Background: Osteoporosis is a disease that often goes undetected until a fracture occurs. Previous reports indicate that disease diagnosis and care of patients with osteoporosis may vary within the medical community.

Objective: Using data from the POSSIBLE US™ registry (October 2004–December 2009), we evaluated patterns of care for a group of primary care (i.e. first-contact) physicians who frequently prescribe osteoporosis medications to determine whether variations existed in the characteristics of their postmenopausal patients; physician approaches to diagnosis; treatment choices and monitoring; and patient-reported medication use.

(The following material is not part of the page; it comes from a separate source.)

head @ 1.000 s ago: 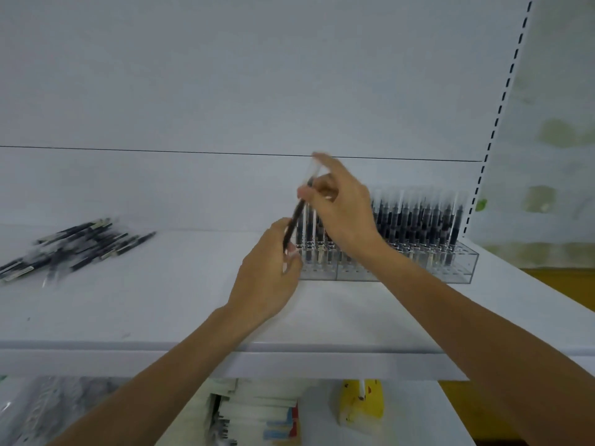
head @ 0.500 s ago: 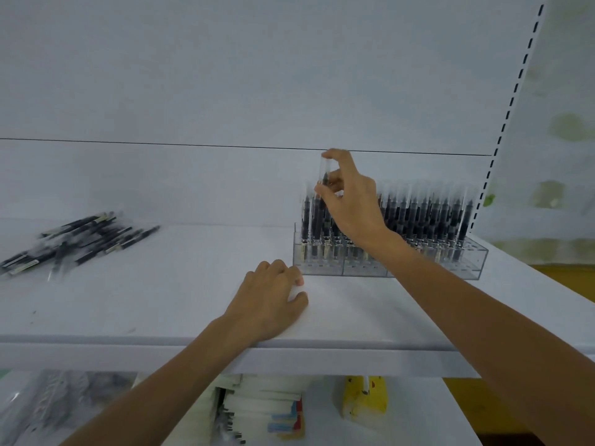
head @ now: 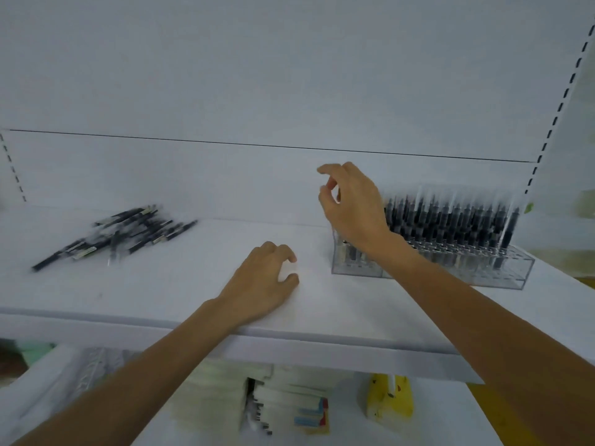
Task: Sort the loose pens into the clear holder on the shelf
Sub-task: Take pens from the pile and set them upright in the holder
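Left hand [head: 260, 281] is rested on the shelf [head: 193, 300] near its front edge, fingers loosely curled, nothing held. Right hand [head: 354, 207] has been lifted off the left end of the clear holder [head: 483, 272], fingers apart, empty: the pen pinched a moment ago is now seated. Loose pens [head: 119, 235] remain piled far left, so another pickup is likely needed.

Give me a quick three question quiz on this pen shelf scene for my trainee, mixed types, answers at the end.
1. Fill in: the right hand hovers over the ____ end of the clear plastic pen holder.
2. True or false: the left hand grips a pen.
3. The pile of loose black pens lies: A) left of the left hand; B) inside the holder; C) right of the holder.
Key: 1 left; 2 false; 3 A.
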A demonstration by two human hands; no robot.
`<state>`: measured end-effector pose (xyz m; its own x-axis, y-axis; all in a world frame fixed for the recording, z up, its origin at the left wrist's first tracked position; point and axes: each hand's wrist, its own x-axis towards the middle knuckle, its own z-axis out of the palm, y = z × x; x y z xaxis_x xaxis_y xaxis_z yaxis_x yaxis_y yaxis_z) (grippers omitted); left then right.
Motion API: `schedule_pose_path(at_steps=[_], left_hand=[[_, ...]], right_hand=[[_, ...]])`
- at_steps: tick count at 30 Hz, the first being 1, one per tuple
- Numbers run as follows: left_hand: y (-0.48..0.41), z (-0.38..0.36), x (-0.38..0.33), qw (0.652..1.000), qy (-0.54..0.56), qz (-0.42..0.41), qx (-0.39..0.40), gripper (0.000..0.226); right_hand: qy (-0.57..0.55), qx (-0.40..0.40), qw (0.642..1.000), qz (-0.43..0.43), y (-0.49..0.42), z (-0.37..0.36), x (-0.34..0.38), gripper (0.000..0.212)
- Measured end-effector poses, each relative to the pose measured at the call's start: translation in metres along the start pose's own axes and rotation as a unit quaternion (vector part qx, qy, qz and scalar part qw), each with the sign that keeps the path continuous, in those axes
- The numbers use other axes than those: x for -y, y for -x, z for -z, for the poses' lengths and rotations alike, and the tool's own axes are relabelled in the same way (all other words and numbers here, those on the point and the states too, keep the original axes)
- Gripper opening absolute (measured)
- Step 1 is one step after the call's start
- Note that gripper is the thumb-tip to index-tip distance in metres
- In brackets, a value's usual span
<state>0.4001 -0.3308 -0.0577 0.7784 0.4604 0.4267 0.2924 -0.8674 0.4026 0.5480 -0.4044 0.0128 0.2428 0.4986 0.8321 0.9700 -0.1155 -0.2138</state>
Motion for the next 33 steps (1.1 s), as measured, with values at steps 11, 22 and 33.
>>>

Methods: POSSIBLE US™ was a large prospective registry of postmenopausal women receiving osteoporosis treatment. We analysed data from 42 family practice physicians (FPPs), 50 internal medicine specialists (IMs) [internists, physicians], 41 gynaecologists (GYNs) and the 4917 patients they enrolled in the POSSIBLE US™ registry between October 2004 and January 2007. Women who had been postmenopausal for at least 1 year and who were newly initiating osteoporosis therapy, switching or augmenting therapy or continuing on a stable therapy regimen were investigated. Therapies included bisphosphonates, full-length or peptide derivative of parathyroid hormone, calcitonin, oral or transdermal postmenopausal estrogen, selective estrogen receptor modulators (SERMs), calcium and/or vitamin D supplements (alone or in combination with other therapies), or any combination of these agents. Data on physician characteristics were collected on an initial qualification questionnaire. Physicians reported data for enrolled patients at study entry and were also asked to provide relevant data obtained at clinic visits throughout the follow-up period. Patient-reported data were collected using questionnaires mailed out semi-annually throughout the follow-up period. Patient-reported and physician-reported data were assessed using ANOVA models and chi-squared (χ2) or Cochran-Mantel-Haenszel tests to evaluate differences across physician types. Multivariate logistic regression models examined the odds of patients having an osteoporosis diagnosis, being prescribed specific agents and receiving an additional dual energy x-ray absorptiometry (DXA) scan after the initial diagnostic scan. Cox proportional hazards regression models were used to determine whether the risk of patient-reported treatment discontinuation during 12 months of follow-up differed by physician characteristics.

Results: Although low-bone density diagnoses were not required, physicians reported DXA as the method of diagnosis in 84% of patients. The majority of patients were prescribed bisphosphonates (55%); the next most frequently prescribed treatment was calcium/vitamin D only (19%). Women treated by GYNs were younger; had fewer co-morbidities, higher T-scores and fewer prior fractures; were 30% less likely to carry a diagnosis of osteoporosis; and were more likely to be treated with SERMs or hormone replacement therapy (HRT) than women treated by IMs or FPPs. Patients cared for by physicians with >30 years of experience were 20% less likely to carry a diagnosis of osteoporosis, had greater odds of receiving either HRT or calcium/vitamin D only and had a higher risk of treatment discontinuation. Overall, there was less laboratory testing to assess secondary causes of osteoporosis in this cohort than might have been expected, given the high incidence of secondary osteoporosis generally in women of similar age.

Conclusions: This study documents potentially important variations in osteoporosis care, even among physicians who frequently prescribe osteoporosis medications.